何となく4人の考えていることが分かるような気がしたトマホークは、言いづらそうにしながらも、言わなければならないような気もしたので、
「そのベアキャットに捨てられた4人の女たちと魔族の女とだが、仲は良いようだぞ…。も、もちろん無責任な噂ではあるが…、男と女の仲で…捨てられた女達や魔族の女とやれるなどと…。」
“私は、彼女らに何を言いたいのだろうか?”と思い至って、彼女は言葉を呑み込んだ、でてこようとする言葉を。恐る恐る、彼女らの顔を見ると、
「彼女らの気持ちは分かるわ。」
「彼だから、受け止めたのよ…。」
「分かっているわ、分かっているわ。」
「彼を恨まないわよ。」
“私達の場所はないかもしれない、そんなことは分かっているわ。”という顔にも見えた。

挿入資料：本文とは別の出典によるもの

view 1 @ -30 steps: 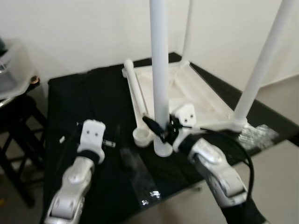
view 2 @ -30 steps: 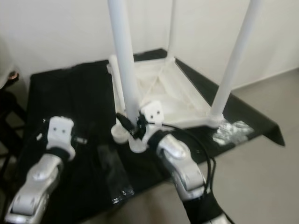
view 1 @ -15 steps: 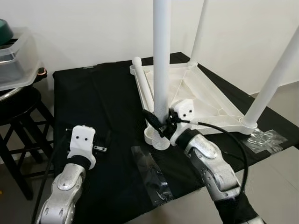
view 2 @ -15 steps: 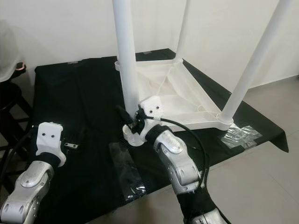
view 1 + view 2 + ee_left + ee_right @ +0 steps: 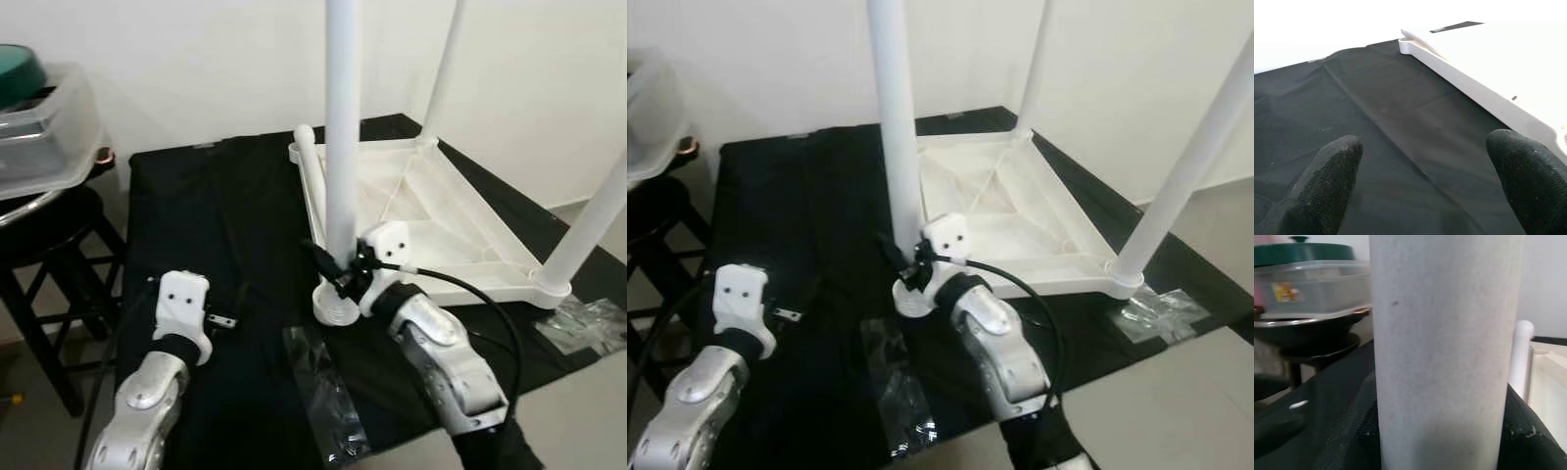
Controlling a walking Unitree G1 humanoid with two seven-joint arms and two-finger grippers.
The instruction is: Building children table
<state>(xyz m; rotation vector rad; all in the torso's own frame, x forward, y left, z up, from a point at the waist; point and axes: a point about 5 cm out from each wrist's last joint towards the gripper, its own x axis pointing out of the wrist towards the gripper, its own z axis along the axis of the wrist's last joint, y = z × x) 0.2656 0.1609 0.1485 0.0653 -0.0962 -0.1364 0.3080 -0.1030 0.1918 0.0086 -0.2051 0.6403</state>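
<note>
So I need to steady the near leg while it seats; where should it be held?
Low on the near leg, just above its socket, coming from the robot's side. It stands upright and round, so the fingers can close on both sides, as the right tool does now.

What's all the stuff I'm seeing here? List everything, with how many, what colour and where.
Tabletop: one, white, upside down on the black cloth.
Legs: three upright, white, at the tabletop's corners; the near one is in the right gripper. A fourth leg lies along the tabletop's left edge.
Cloth: one, black, under everything.
Plastic bags: two, clear; one at the cloth's front edge, one by the right leg.
Stool: one, black, far left.
Tub: one, clear with a green lid, on the stool.
Left gripper: black fingers, open above the cloth.
Right gripper: black fingers, shut on the near leg's base.
</note>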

「そうだな。これからどうするか、だな、お互い、考えることは。」
それから、つい、
「そのベアキャットからの中古女達だが、彼がベアキャットと再選することになったら、彼、シウンのために戦うと思うか?」
口に出してからしまったと思ったが、遅かったし、気になっていたことでもある。それは、目の前の4人にも当てはまることだったからだ。
「た、多分…ベアキャットのために戦うと思うわ。」
「私達と同様に…。」
「彼女達が、彼を真に愛するようになっていてもよ。」
「あなたが、彼のために戦うだろうということと同じよ。」
彼女達は今にも死ぬような顔で、淡々と答えた。トマホークにも、彼女達の言葉通りになるだろうということが何となく分かっていた。